|
V字経営研究所・酒井英之の4行日記 DiaryINDEX|past|will
消耗品を扱う問屋から新規事業の相談を受ける。相談の内容は「ある機械メーカーが新機種で新規市場を開拓するので、その市場向けの特異な消耗品を作るべきかどうか?」。そこで、現状どこまでわかっているか質問すると、一番重要な情報が十分でないな…と気づいた。それは「メーカーが開拓しようとしている市場は、本当に新機種が解決する問題を抱えているのか?」。これが見えないと正しい判断はできない。
某社に人材育成のプログラムを提案した。同社には昨年、別のプログラムを実施し受講生のモチベーションは大いに上がった。そこで彼らにより高度なスキルアップを提案したのである。しかし社長は、新規プログラムよりも前期の成果検証をしっかりしたいと言った。PDCAのCをしっかりしたいという。その意見はもっとも。そうした検証をせず次のプログラム提案に躍起になっていた自分が恥ずかしい。
広島で泊まった某ビジネスホテルで映画「252」を観る。すると、いいところで音声が何度も切れた。フロントに苦情を言うと、DVD聴取料1000円を返金しに部屋まできた。金を返すのでガマンして欲しいという意図だった。私はその姿勢にガッカリした。担当者がどんな現象が起きているか自分の目で確かめようとしなかったからだ。とりあえず返金して黙らせよう。そう考えているうちは進歩しない。
私が広島戦観戦した日、マツダZOOMZOOMスタジアムで5回裏の攻撃終了時に平和を祈るイベントが催された。私たちは入場時に貰った緑色の大きな紙を上に掲げると、スタジアム全体が緑で覆われた。そして、ジョンレノンのイマジンが流れた。それを聞きながら被爆地で平和を祈る歌が英国人の歌か思うと…と少し寂しくなった。私たちは独自の平和への願いを込めた歌を持つべきではないかと。

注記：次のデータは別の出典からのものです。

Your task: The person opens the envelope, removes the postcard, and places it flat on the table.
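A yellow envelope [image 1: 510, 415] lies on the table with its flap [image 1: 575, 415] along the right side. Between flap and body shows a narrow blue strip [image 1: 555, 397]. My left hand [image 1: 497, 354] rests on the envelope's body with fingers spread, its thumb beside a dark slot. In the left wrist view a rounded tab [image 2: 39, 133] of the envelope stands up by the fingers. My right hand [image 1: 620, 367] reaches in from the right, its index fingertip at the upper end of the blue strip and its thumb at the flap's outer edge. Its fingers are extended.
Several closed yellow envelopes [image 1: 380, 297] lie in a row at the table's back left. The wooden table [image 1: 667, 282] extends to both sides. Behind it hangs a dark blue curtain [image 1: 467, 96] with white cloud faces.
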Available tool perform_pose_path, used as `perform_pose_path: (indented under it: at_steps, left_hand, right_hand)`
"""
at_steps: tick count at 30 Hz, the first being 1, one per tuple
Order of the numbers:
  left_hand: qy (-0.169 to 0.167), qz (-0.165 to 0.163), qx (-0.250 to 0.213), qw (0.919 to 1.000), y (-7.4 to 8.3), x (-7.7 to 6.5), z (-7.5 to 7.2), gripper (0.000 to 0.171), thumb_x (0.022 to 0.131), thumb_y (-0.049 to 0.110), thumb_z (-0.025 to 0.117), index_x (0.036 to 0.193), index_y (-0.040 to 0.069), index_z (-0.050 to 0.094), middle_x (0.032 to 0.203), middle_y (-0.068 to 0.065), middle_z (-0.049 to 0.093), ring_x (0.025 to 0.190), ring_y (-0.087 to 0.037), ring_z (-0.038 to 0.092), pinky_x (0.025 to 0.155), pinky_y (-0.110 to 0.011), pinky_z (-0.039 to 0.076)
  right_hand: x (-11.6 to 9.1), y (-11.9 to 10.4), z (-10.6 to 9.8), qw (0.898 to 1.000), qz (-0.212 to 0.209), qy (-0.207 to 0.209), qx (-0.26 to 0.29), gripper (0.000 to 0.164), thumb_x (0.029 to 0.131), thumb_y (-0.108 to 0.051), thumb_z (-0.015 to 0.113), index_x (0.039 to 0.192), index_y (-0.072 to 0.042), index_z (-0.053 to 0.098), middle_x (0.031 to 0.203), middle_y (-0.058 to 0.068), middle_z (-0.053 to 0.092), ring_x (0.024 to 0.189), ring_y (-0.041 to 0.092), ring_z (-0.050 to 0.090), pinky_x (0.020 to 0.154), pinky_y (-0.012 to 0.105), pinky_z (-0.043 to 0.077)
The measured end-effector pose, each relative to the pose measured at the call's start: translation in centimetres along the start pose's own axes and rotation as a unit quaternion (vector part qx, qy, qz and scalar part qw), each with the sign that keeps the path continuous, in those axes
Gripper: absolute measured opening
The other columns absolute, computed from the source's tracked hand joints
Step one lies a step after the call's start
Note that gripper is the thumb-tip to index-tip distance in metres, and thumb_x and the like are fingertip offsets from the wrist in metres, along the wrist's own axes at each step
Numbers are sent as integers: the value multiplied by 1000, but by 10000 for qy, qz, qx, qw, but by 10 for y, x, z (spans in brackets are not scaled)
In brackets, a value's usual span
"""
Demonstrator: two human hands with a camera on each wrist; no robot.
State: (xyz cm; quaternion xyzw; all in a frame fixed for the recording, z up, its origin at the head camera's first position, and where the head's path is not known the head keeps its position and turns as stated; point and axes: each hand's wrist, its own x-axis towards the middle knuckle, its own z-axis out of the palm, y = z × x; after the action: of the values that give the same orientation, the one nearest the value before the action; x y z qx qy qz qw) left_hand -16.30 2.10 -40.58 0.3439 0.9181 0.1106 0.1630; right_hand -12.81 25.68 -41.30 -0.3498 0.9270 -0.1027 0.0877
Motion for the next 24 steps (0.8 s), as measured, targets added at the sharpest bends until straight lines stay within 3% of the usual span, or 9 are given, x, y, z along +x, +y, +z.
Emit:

マツダZOOMZOOMスタジアムで最も感心したのは「砂かぶり」。内野の砂かぶりはもちろんだが、外野の砂かぶりから見る野球の醍醐味もまた素晴らしかった。どの選手もまるでイチロー選手を見るかのように動きがダイナミックに映る。上からの通常観戦だとチームのフォーメーションなどが楽しめるが、この角度からは躍動感が伝わる。目線によってこんなにも見え方が違うのだと感動した。
マツダZOOMZOOMスタジアムを見学する。野球の興業には150〜200万人の後背地人口が必要と言われる中、広島にはせいぜい120万人。そのため、「繰り返し来てもらう」「野球好きでない人にも来てもらう」ことを考え、シートだけでも28種類もあることに驚いた。観戦しながらパーティをするパーティシート。バーベキューをするバーベキューシート。小さな子供と寝転んで野球を見る寝ソベリア…誰がこんなこと考えたのだ?素晴らしいアイデアに感動した。
某社で管理者研修を実施。その中で「あなたの目標達成のマル秘作戦は何か?」を書き出してもらった。すると出てきたのは「根回しします」「飲み会を開いてコミュニケーションの量を増やします」「朝ミーティングでやることを確認し、実施します」…当たり前のことばかり。目標達成には考えられた作戦を愚直に遂行するより他はない。みんな、目標達成に何をしたらいいかわかっているのだ。
大河ドラマを見ながら考えた。戦国の勝者は、400年経っても英雄とは描かれない。最後まで勝ち残ったものが、必ずしも憧れや尊敬の対象ではない。人は「負ける一瞬までどう戦ったか」を見、そこに共感する。石田三成…直江兼継…ともに敗者だが、信念を持って戦った敗者は新撰組も義経も西郷も生きる人に勇気を与える。何が何でも勝者になる生き方に多くの人が嫌悪感を抱きながら生きている。
某社で役員研修を行う。同社の理念は「お客様第一」「一流の品質」「まず協調」。この3つについて各役員に過去1ヶ月間を振り返り、気がついたことを書き出してもらった。そして、その意見をグループ内で交換した。すると、ある人は知っていてもある人が知らない事実が多数あることが分かった。これは惜しい。理念に対し、現実はどうなのか。実践できているのか?振り返る機会を設けるべきだ。
私の部下のチームが作成した某クライアント向けの企業診断報告書をチェックした。この会社の業界は斜陽産業であり、ここ数年赤字体質で経営していた。資産が大きいので持ちこたえているが、かえってそれが危機感を招かない危険な状態になっていた。その資料を見ながら、すっかり感心してしまった。マクロ的に見た問題点…社内的に見た問題点…ベンチマーク企業との差…部下達のコンサル・スキルは確実に上がっている。